Luxury items vanish from showrooms

Updated - December 02, 2016 02:48 pm IST

Published - November 11, 2016 12:00 am IST - BHUBANESWAR:

Thousands thronged banks on Thursday which reopened for the first time after Rs 500 and Rs 1000 currency notes were abolished from Tuesday night.

Apprehending chaos, the Odisha police had deployed security personnel at banks across the State on Thursday.

While some customers were eager to get Rs. 100 currency notes for managing daily transactions, other wanted to relish the first possession of Rs. 2000 denomination introduced recently.

“I have not been able to purchase anything as I have run out of Rs. 100 bank notes since Wednesday morning. It was compulsion for me to stand in queues for Rs. 100 currency notes. I will wait for a fortnight for the situation in banks to ease and then I will deposit Rs 500, Rs 1000 currency notes lying with me,” said Saroj Nanda, a resident of Kharavelanagar.

Mostly students

Customers, who lined up before banks, comprise mainly college students. Since Bhubaneswar is an educational hub of the State, thousands of students had been residing in hostels and rented accommodations in the city.

“We mostly keep less than Rs. 2,000 with us for our small needs. After the declaration, we have no cash even for a cup of tea. We have no option, but to skip our classes and collect the much-needed cash for our requirement,” said Sagar Pradhan, who pursues engineering programme in a city college.

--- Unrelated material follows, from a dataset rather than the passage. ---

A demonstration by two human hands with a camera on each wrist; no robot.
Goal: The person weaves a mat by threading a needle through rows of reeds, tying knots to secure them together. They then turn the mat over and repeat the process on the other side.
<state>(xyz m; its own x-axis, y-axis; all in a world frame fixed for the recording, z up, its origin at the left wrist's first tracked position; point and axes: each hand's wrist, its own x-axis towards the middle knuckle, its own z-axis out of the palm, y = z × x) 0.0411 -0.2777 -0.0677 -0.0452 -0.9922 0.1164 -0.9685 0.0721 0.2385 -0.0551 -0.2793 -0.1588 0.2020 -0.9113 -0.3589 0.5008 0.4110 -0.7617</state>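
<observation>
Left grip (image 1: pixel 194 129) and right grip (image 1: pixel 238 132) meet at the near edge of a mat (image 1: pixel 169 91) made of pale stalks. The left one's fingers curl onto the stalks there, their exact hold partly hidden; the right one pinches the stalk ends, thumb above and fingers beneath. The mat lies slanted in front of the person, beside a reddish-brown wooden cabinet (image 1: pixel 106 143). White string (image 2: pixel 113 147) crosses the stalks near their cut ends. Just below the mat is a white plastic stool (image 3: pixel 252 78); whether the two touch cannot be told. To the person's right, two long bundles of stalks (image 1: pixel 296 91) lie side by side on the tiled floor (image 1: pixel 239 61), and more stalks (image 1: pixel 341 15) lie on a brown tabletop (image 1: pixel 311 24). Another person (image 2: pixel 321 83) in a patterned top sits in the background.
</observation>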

As soon as banks reopened in the morning, people with cash rushed from urban areas to rural branches where gathering outside banks was less.

In urban areas, luxury items, furniture, television sets, expensive cell phones, computers and laptops vanished from the showrooms as people had no times to decide on items of their choice. They almost threw cash in showrooms for taking these products away.

Difficult times

Meanwhile, parents preparing for marriage and other social ceremonies faced difficult times to make arrangement. “My social prestige is at stake. I was sitting on sizeable cash needed to organise the marriage. But one announcement by Prime Minister Narendra Modi snatched away that flexibility of spending in marriage celebration,” said Parsuram Sahoo, a Kendrapada-based physician, whose two doctor sons would be getting married next month.

Farmers in coastal Odisha, where they are getting ready for groundnut cultivation, fear that the schedule could be delayed by a week. They are facing difficulties in purchasing seeds for the crop.